Clone the repository and install slime:
git clone https://github.com/THUDM/slime.git
cd slime
pip install -e . --no-deps
If you encounter an issue where slime cannot be found later, run pip install -e . --no-deps again in the slime directory.
3

Download Model and Data

Download the required model checkpoint and datasets:
# HF checkpoint
hf download Qwen/Qwen3-4B --local-dir /root/Qwen3-4B

# Training data
hf download --repo-type dataset zhuzilin/dapo-math-17k \
  --local-dir /root/dapo-math-17k

# Evaluation data
hf download --repo-type dataset zhuzilin/aime-2024 \
  --local-dir /root/aime-2024
4

Convert Checkpoint Format

Since slime uses Megatron, which doesn’t support loading HuggingFace checkpoints directly, convert the model to the torch_dist format:
cd slime/
source scripts/models/qwen3-4B.sh
MEGATRON_LM_PATH=$(pip list | grep megatron-core | awk '{print $NF}')
PYTHONPATH=${MEGATRON_LM_PATH} python tools/convert_hf_to_torch_dist.py \
    ${MODEL_ARGS[@]} \
    --no-gradient-accumulation-fusion \
    --hf-checkpoint /root/Qwen3-4B \
    --save /root/Qwen3-4B_torch_dist
A dedicated AMD conversion script forces a CPU-only conversion workflow using the Gloo backend to bypass hardware-specific issues. A GPU-based script for ROCm is currently in development.

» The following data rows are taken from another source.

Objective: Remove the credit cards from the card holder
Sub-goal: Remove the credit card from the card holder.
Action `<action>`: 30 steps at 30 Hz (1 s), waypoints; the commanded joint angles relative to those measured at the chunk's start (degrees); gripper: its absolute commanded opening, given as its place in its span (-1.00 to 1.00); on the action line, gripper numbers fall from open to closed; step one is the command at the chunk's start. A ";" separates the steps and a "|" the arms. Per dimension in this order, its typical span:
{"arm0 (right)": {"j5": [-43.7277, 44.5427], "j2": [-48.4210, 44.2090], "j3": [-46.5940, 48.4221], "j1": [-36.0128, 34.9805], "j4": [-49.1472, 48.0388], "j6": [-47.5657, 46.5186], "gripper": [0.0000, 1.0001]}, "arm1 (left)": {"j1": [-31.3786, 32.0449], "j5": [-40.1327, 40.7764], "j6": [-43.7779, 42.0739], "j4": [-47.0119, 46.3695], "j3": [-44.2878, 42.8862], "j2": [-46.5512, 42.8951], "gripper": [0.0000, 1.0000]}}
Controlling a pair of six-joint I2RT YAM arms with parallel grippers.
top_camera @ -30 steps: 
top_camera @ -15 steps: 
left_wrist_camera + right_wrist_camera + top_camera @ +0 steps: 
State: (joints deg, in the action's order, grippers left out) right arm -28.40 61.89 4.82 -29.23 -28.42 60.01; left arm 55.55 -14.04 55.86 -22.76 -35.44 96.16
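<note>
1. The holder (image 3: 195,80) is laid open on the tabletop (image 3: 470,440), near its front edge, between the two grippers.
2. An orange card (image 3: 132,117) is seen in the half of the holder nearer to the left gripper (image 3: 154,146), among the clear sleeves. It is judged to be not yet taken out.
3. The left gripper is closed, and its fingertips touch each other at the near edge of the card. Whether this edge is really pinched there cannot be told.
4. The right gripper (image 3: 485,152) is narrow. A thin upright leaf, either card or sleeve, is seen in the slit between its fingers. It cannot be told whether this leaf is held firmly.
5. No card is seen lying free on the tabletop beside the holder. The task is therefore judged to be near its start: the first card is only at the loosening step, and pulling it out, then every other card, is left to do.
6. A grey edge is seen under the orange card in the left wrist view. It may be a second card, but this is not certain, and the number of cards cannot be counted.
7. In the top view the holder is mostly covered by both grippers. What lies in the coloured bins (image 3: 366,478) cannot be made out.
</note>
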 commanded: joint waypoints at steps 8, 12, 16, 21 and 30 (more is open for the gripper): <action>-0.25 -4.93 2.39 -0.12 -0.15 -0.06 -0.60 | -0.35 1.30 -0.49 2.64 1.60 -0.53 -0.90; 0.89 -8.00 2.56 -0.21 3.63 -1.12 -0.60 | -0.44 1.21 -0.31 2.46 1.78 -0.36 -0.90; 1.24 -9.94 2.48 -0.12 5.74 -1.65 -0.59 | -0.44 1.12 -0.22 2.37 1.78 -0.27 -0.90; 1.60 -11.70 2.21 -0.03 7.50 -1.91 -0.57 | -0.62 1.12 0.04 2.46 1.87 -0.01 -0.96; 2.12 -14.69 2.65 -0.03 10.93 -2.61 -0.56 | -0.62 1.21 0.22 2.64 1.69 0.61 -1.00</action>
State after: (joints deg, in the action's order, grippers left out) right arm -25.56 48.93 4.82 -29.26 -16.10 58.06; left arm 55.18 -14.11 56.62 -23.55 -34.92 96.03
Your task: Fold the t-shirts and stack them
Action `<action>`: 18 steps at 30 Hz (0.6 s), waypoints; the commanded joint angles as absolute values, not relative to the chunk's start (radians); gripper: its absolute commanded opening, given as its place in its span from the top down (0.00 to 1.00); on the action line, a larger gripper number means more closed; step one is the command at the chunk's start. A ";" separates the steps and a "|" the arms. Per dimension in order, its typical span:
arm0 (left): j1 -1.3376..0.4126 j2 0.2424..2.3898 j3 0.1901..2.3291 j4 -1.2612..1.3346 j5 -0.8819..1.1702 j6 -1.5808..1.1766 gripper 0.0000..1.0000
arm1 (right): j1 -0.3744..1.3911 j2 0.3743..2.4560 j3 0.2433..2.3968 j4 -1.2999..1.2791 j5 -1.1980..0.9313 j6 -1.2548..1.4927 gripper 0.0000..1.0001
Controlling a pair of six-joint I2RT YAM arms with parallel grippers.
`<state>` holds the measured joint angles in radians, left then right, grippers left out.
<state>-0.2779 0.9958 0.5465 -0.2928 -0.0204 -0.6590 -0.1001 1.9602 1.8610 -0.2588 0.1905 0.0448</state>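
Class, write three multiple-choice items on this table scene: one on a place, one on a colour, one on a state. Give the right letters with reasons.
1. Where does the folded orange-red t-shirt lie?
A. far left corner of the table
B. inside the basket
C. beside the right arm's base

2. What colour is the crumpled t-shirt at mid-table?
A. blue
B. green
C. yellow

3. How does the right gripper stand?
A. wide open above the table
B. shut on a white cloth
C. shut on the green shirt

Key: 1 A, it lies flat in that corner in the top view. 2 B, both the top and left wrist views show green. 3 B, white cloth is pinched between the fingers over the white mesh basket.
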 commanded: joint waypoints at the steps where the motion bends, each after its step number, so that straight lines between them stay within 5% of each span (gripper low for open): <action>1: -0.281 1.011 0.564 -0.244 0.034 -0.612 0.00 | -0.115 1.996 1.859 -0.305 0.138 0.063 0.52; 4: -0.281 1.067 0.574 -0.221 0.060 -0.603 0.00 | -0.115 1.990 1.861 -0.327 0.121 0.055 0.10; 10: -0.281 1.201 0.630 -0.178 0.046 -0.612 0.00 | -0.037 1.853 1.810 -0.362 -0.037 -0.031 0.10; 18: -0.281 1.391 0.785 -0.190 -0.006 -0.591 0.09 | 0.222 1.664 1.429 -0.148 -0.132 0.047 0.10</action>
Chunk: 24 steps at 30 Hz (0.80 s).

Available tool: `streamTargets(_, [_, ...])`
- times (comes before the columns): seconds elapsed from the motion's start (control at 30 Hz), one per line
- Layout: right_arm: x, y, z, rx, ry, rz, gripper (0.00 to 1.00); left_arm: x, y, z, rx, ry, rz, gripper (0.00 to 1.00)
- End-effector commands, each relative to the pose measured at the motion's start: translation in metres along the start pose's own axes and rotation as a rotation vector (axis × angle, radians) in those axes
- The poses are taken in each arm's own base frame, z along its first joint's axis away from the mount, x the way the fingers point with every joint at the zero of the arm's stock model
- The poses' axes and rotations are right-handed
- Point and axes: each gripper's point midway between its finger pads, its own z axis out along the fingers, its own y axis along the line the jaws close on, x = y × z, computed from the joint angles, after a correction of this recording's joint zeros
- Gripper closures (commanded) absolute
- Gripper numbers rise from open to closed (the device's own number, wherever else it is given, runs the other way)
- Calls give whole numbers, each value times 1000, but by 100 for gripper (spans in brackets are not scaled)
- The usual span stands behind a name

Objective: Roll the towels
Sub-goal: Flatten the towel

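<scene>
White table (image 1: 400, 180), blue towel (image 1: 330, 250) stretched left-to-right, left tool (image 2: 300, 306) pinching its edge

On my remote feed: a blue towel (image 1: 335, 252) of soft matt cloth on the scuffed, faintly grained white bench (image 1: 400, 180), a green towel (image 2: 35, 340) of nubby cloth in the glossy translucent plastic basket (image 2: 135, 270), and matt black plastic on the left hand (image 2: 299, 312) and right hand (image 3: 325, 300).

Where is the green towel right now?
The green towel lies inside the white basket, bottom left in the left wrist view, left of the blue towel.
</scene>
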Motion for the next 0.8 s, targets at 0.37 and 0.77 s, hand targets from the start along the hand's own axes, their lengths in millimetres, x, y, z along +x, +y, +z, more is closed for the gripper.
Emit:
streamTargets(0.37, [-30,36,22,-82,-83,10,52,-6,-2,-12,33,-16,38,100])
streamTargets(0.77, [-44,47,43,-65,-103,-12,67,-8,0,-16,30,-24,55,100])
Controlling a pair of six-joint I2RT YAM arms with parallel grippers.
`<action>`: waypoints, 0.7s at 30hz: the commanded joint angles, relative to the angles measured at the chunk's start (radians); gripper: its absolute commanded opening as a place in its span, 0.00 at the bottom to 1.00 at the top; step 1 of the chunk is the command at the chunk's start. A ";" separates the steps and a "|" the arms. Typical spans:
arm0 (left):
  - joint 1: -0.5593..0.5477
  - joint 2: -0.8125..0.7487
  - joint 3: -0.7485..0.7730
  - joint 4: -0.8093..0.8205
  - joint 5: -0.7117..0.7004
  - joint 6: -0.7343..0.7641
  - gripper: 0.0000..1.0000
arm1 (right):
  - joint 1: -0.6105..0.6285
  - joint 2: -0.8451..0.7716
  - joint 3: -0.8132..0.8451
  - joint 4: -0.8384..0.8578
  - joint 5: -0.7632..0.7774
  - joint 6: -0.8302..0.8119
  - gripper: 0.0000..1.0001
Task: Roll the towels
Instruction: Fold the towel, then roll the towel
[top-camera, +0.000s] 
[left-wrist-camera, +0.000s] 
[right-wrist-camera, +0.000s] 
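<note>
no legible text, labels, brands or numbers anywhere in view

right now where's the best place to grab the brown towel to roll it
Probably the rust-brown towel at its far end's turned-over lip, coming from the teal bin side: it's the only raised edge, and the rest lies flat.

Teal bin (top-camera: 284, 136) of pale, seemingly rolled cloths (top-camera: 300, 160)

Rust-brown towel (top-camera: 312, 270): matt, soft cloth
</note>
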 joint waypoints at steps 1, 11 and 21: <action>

Running Training: Qwen3-4B Example

Run the provided training script for Qwen3-4B:
SLIME_DIR=/root \
MODEL_DIR=/root \
DATA_DIR=/root \
bash scripts/run-qwen3-4B-amd.sh

AMD-Specific Configuration

The main differences between ROCm and NVIDIA training scripts:
# For AMD GPU - set these variables for Ray to function properly
export RAY_EXPERIMENTAL_NOSET_HIP_VISIBLE_DEVICES="1"  # Must set to 1
export HIP_VISIBLE_DEVICES="0,1,2,3,4,5,6,7"  # Choose which GPUs to use
TODO: ROCm currently doesn’t support apex. You need to disable gradient accumulation fusion by adding the --no-gradient-accumulation-fusion flag in the training script. We will continue investigating how to enable this.

Complete Training Script

Here’s the complete training script adapted for AMD GPUs:
#!/bin/bash

# Cleanup previous runs
pkill -9 sglang
sleep 3
ray stop --force
pkill -9 ray
pkill -9 python
sleep 3

set -euxo pipefail

### AMD Support ###
SLIME_DIR="${SLIME_DIR:-/home/yushensu/projects/slime}"
export SLIME_DIR

MODEL_DIR="${MODEL_DIR:-/home/yushensu/projects/model}"
export MODEL_DIR

DATA_DIR="${DATA_DIR:-/home/yushensu/projects/data}"
export DATA_DIR

# For AMD GPU
export RAY_EXPERIMENTAL_NOSET_HIP_VISIBLE_DEVICES="1"  # Must set to 1
export HIP_VISIBLE_DEVICES="0,1,2,3,4,5,6,7"  # Choose which GPUs to use
####################

export PYTHONBUFFERED=16

SCRIPT_DIR="$(cd -- "$(dirname -- "${BASH_SOURCE[0]}")" &>/dev/null && pwd)"
source "${SCRIPT_DIR}/models/qwen3-4B.sh"

CKPT_ARGS=(
   --hf-checkpoint ${MODEL_DIR}/Qwen3-4B
   --ref-load ${MODEL_DIR}/Qwen3-4B_torch_dist
   --load ${MODEL_DIR}/Qwen3-4B_slime/
   --save ${MODEL_DIR}/Qwen3-4B_slime/
   --save-interval 20
)

ROLLOUT_ARGS=(
   --prompt-data ${DATA_DIR}/dapo-math-17k/dapo-math-17k.jsonl
   --input-key prompt
   --label-key label
   --apply-chat-template
   --rollout-shuffle
   --rm-type deepscaler
   --num-rollout 3000
   --rollout-batch-size 32
   --n-samples-per-prompt 8
   --rollout-max-response-len 8192
   --rollout-temperature 1
   --global-batch-size 256
   --balance-data
)

PERF_ARGS=(
   --tensor-model-parallel-size 2
   --sequence-parallel
   --pipeline-model-parallel-size 1
   --context-parallel-size 1
   --recompute-granularity full
   --recompute-method uniform
   --recompute-num-layers 1
   --use-dynamic-batch-size
   --max-tokens-per-gpu 9216
)

MISC_ARGS=(
   --attention-dropout 0.0
   --hidden-dropout 0.0
   --accumulate-allreduce-grads-in-fp32
   --attention-softmax-in-fp32
   --attention-backend flash
   --no-gradient-accumulation-fusion  # AMD: Need to add apex to enable this
)

# Launch Ray head node
export MASTER_ADDR=${MASTER_ADDR:-"127.0.0.1"}
NUM_GPUS=$(echo ${HIP_VISIBLE_DEVICES} | tr ',' '\n' | wc -l)
ray start --head --node-ip-address ${MASTER_ADDR} --num-gpus ${NUM_GPUS} \
  --disable-usage-stats --dashboard-host=0.0.0.0 --dashboard-port=8265

MEGATRON_LM_PATH=$(pip list | grep megatron-core | awk '{print $NF}')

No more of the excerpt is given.